To discriminate true signal change from noise and to be able to stratify patients on the basis of changes in 18F-FDG uptake values, the repeatability of the measurement and the error of the determination need to be known. The present metaanalysis determined the repeatability of different SUV measurements using the available data and evaluated potential sources of heterogeneity.
MATERIALS AND METHODS
Study Design
We performed a systematic literature search of Medline and Embase databases to identify studies addressing 18F-FDG repeatability in malignant tumors using the following search terms: PET, FDG, repeatability, and test-retest. Additionally, extensive cross-referencing was done, review articles were screened, and experts in the field were consulted. Studies were included when the following criteria were met: the study assessed the repeatability with 18F-FDG PET in malignant tumors, it used standardized uptake values (SUVs), it used uniform acquisition and reconstruction protocols, and it applied the same scanner for the test and retest scan for each patient (i.e., no within-patient scanner variation).

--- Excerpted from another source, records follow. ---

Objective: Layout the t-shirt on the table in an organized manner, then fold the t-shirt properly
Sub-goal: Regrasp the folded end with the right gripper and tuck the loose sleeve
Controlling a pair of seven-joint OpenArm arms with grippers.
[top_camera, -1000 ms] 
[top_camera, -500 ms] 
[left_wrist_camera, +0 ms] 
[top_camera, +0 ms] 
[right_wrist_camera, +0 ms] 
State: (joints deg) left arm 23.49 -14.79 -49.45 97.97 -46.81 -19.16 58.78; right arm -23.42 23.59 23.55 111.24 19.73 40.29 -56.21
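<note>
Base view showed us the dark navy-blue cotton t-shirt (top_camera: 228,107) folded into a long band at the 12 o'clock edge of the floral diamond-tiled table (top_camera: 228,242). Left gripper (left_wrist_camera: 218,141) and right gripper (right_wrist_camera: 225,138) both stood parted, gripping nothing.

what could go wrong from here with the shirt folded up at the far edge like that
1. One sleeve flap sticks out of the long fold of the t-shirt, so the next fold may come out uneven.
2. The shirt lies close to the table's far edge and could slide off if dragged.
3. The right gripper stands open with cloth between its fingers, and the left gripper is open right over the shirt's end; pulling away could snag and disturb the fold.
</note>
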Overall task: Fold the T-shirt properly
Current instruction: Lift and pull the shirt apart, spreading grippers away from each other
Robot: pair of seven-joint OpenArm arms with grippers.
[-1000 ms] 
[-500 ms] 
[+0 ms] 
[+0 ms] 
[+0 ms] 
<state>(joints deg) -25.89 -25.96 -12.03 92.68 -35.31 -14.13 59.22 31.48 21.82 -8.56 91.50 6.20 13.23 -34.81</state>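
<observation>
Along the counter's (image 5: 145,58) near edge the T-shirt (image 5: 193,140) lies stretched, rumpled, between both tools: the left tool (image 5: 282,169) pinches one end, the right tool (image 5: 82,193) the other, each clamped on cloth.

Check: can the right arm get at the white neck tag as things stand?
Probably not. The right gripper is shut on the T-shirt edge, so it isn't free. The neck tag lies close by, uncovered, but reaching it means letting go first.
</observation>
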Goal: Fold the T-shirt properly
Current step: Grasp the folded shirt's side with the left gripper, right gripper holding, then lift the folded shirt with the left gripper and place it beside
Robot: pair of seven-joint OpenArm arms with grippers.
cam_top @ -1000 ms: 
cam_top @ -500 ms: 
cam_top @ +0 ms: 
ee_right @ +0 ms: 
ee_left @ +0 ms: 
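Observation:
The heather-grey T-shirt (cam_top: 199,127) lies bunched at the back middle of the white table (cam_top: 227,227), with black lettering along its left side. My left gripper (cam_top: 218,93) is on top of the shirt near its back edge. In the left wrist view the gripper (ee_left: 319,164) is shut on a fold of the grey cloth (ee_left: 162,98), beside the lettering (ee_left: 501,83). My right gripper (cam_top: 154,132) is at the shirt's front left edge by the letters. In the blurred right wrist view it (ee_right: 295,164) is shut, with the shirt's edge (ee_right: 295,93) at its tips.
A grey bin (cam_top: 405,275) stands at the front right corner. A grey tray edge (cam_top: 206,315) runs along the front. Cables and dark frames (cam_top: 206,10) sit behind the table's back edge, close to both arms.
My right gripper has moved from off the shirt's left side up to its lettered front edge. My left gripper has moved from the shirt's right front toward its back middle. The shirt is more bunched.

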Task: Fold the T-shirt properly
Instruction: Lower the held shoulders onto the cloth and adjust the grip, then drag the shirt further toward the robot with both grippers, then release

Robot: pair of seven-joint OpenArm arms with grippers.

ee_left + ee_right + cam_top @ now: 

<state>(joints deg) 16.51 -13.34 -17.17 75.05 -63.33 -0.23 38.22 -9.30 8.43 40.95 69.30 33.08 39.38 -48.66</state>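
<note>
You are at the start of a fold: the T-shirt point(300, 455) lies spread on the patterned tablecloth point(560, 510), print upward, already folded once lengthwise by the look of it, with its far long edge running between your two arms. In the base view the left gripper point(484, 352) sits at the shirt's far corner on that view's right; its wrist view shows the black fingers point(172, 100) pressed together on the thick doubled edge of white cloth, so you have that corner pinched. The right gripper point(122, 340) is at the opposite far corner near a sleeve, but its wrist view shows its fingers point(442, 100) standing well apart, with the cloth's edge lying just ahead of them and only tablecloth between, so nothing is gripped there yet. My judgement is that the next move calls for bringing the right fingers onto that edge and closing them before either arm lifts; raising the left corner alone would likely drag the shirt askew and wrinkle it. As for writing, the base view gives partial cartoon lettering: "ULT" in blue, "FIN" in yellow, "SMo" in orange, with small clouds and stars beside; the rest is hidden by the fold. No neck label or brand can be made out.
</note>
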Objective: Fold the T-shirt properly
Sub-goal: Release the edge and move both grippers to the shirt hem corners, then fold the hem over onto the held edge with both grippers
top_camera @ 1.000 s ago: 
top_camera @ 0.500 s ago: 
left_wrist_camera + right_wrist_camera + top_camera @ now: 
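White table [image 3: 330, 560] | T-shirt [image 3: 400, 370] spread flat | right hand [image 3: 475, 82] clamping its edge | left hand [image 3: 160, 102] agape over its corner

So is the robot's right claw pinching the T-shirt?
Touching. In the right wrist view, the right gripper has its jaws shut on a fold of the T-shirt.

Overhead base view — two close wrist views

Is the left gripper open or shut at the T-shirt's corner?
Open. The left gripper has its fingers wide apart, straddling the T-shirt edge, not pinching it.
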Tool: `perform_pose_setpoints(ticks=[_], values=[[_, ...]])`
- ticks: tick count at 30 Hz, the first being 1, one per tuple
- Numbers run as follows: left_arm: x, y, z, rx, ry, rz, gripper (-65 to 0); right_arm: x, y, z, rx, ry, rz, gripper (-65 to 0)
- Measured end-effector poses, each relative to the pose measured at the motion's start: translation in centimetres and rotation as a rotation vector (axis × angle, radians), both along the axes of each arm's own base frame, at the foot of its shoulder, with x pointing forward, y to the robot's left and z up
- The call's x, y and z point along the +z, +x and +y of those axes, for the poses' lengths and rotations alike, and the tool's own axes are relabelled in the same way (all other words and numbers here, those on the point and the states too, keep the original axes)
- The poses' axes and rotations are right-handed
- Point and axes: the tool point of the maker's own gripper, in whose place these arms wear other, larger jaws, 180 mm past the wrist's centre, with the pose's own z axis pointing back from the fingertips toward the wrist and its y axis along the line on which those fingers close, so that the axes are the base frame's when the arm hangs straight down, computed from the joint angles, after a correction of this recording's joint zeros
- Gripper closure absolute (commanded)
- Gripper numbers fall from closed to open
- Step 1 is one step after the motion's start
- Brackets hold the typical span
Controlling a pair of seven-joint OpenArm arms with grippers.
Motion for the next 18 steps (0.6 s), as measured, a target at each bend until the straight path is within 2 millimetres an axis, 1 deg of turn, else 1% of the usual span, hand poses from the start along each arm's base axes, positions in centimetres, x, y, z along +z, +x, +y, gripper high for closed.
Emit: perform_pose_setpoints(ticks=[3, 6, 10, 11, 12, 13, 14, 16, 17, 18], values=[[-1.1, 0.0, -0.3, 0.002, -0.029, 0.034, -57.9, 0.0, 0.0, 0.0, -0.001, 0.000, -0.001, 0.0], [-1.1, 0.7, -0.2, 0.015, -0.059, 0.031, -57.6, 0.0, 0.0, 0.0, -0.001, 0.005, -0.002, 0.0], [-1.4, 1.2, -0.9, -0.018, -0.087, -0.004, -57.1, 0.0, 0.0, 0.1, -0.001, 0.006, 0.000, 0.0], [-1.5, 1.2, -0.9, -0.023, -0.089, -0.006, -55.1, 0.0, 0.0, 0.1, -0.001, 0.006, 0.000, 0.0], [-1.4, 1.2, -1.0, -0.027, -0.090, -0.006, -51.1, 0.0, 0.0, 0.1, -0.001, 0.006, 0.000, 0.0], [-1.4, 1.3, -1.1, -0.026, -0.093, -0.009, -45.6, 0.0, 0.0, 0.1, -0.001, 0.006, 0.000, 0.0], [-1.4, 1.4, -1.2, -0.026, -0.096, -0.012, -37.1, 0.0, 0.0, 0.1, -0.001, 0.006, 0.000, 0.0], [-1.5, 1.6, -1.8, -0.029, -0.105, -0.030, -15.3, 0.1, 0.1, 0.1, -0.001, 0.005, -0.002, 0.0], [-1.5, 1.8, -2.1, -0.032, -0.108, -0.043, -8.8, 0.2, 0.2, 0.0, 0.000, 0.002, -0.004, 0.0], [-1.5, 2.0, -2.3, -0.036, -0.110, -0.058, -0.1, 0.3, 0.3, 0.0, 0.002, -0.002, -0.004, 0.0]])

For dynamic studies, SUVs were calculated using the last frame of the dynamic acquisition. Because the method of tumor delineation (e.g., maximum pixel value or threshold-based or fixed-diameter volume of interest [VOI]) can affect 18F-FDG uptake measures, we attempted to obtain uniformly defined tumor volumes between studies for each uptake measure. This volume was defined by a 3-dimensional threshold-based volume (isocontour-defined, with a cutoff of 50% of the maximum 18F-FDG concentration within the tumor). If we were unable to extract the required data from the original publications, authors were asked to provide the required data or to reanalyze their data with the isocontour technique (using software developed in-house and provided by us).
Statistical Analysis
For both PET uptake measures, maximum SUV (SUVmax) and mean SUV (SUVmean), the level of agreement between test and retest measurements was assessed using the intraclass correlation coefficient. The intraclass correlation coefficient was calculated using a random-effects model with random intercepts for published study, patient, and tumor location. Kruskal–Wallis tests were applied to the uptake measures to assess systematic bias between studies. One-sample Anderson–Darling tests were used to assess the distribution of the means of the test and retest observations.
Variance–Mean and Variance–Volume Relations
To assess repeatability, we determined the relation between the mean and variance of the test and retest scans, where the variance in the test–retest measurements is assumed to be due solely to measurement error. To account for differences in this relation between published studies, we assessed this association using generalized linear mixed-effects models (with published study as a random factor) and generalized linear models (with published study as a fixed effect). The outcome variable was the square of the difference in test–retest measurements, with the log-transformed test–retest mean as a fixed effect. Given the assumption of normality, the square of the difference is χ2-distributed, and therefore γ-error distributions were used (15). The log-link function was used to relate the estimated variance to the test–retest mean, resulting in an allometric mean–variance relation. Differences between published studies were assessed using the generalized linear models with published study as a fixed effect. The influence of tumor volume on 18F-FDG uptake test–retest repeatability was assessed by including the log-transformed tumor volumes as fixed effects. To avoid extrapolation, we limited the estimated variance–mean associations to values between the fifth smallest and fifth largest observed PET measurement values.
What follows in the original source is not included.